Valeur, prix, travail.
À propos du revenu contributif, deuxième partie

Le 21 mars 2015 au théâtre Gérard Philipe, à Saint Denis

de 14 h. à 18 h.

Bernard Stiegler
Paul Jorion
Arnauld de l’Epine
Colette Tron et Ars Industrialis Marseille
Franck Cormerais

« Notons une propriété remarquable de la monnaie selon Aristote », écrit Paul Jorion dans Rebâtir à partir de Keynes, à paraître aux éditions Odile Jacob. « Il existe une distinction fameuse attribuée au Stagirite dont il n’est en réalité pas l’auteur, c’est celle qui opposerait « valeur d’usage » et « valeur d’échange ». Le passage de l’Éthique à Nicomaque où il aurait prétendument fait cette distinction ne contient pas même de mot signifiant « valeur », celui qui s’en rapproche le plus signifie « comme mesuré par le prix » (l’erreur de traduction est due au Scolastique Albert le Grand [?-1280], qui la commit délibérément ; voir sur ceci Piron 2011). Ce que dit Aristote, c’est que pour toute chose susceptible d’avoir un prix, il y a deux usages possibles : être utilisée selon son usage propre, par exemple pour des chaussures, d’être portées aux pieds, et utilisée selon son usage dans l’échange, et toujours pour des chaussures, d’être échangées contre autre chose, disons, quelques leçons de guitare. Or ce qui est remarquable pour l’argent, c’est que dans son cas, ces deux usages se confondent. »

Après une introduction de Bernard Stiegler sur les questions du travail et de sa valeur dans une société automatique, c’est par l’approfondissement des considérations de Paul Jorion citées ci-dessus, et dans la suite de la séance mouvementée du 31 janvier dernier, que nous commencerons cette troisième rencontre d’Ars Industrialis au Théâtre Gérard Philipe de Saint Denis.

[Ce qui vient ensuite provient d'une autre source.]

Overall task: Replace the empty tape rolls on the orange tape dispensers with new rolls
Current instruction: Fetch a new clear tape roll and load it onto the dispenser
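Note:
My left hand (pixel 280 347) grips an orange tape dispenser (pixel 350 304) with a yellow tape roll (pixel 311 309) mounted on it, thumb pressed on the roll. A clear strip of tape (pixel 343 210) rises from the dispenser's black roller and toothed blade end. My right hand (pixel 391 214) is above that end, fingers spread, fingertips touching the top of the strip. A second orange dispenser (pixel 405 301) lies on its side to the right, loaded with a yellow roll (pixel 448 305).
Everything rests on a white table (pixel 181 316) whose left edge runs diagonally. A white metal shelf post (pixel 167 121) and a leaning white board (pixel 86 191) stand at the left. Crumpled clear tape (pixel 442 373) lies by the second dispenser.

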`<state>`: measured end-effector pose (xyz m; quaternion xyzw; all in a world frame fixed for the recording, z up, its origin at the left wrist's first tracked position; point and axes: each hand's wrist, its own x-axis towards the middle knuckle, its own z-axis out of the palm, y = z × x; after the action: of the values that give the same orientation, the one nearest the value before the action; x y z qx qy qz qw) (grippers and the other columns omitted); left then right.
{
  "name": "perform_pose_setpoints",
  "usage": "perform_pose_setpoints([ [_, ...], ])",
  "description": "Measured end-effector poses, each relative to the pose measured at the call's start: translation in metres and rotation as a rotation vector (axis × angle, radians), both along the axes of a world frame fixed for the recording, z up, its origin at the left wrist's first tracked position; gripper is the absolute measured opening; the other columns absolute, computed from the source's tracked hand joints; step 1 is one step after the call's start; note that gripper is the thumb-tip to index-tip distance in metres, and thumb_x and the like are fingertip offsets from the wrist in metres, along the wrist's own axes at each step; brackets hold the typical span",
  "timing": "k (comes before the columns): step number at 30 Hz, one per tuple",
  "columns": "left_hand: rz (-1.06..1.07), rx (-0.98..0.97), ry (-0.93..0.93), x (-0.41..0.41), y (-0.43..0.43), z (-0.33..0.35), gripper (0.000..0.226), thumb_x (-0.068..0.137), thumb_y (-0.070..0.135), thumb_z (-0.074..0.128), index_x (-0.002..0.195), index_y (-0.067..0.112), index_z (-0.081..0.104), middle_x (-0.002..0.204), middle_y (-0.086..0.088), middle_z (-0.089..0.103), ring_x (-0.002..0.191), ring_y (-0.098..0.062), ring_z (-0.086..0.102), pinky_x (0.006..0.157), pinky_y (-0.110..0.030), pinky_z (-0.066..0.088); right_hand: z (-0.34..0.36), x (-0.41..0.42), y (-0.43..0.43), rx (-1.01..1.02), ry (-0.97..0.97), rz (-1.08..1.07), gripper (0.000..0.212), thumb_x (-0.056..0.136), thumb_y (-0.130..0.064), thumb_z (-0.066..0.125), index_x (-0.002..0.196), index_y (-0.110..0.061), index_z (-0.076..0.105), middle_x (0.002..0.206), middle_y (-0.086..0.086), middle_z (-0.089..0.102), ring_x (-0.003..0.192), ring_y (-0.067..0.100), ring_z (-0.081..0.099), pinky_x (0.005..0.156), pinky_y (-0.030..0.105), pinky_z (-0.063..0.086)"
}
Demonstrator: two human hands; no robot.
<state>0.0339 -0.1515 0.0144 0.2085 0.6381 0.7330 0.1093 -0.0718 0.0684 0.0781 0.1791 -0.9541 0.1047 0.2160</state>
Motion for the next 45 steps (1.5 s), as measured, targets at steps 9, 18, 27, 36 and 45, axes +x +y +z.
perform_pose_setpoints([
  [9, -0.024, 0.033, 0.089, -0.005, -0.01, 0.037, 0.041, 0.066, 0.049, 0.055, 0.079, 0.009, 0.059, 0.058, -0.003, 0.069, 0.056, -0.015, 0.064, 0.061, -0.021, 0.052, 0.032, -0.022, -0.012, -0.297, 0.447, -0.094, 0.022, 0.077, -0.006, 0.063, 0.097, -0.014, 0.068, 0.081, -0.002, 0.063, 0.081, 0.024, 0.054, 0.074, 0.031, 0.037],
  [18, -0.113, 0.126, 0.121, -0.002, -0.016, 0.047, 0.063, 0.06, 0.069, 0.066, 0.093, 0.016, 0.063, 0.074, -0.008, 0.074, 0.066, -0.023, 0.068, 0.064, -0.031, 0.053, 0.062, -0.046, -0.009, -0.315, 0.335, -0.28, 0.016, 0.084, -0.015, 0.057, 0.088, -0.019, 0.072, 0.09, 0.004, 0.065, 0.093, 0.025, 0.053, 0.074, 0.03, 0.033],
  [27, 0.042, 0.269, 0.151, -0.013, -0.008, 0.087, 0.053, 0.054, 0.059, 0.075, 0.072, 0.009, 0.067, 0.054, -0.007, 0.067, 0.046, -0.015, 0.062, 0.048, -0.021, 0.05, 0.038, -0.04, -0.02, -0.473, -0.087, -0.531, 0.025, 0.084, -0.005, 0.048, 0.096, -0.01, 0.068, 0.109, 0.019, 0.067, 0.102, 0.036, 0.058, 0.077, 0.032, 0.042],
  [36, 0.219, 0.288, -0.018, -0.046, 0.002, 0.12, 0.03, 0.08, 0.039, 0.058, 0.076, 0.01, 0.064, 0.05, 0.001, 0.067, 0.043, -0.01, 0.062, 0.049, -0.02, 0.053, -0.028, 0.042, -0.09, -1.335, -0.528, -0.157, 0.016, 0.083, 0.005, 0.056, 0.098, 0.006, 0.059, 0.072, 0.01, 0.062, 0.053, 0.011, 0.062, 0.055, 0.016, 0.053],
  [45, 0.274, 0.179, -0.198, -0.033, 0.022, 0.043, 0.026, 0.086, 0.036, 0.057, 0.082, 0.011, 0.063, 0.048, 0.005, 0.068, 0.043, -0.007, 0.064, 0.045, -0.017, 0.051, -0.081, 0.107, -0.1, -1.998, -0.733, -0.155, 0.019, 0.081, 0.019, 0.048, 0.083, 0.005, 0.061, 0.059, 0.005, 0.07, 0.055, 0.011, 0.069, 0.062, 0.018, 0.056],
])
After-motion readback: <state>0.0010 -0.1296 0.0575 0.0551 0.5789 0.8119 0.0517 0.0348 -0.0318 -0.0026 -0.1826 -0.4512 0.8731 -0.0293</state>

Ensuite de quoi, là aussi pour faire suite au 31 janvier, Arnauld de l’Epine présentera quelques idées majeures de travaux internes du groupe qu’il anime au sein d’Ars Industrialis sur les principaux aspects institutionnels de ce que devrait être pour nous un revenu contributif. Puis le groupe Ars Industrialis Marseille animé par Colette Tron et Thomas Ricordeau présentera par Skype ses propres réflexions au sujet d’une conception actualisée du travail. Enfin Franck Cormerais proposera une analyse des rapports entre contribution et cotisation en partant des propositions de Bernard Friot évoquées dans le débat du 31 janvier dernier.

La séance débutera à 14 heures. Un débat public sera ouvert à 16 heures et jusqu’à 18 heures.

La salle étant limitée à 75 places l’inscription est indispensable ici.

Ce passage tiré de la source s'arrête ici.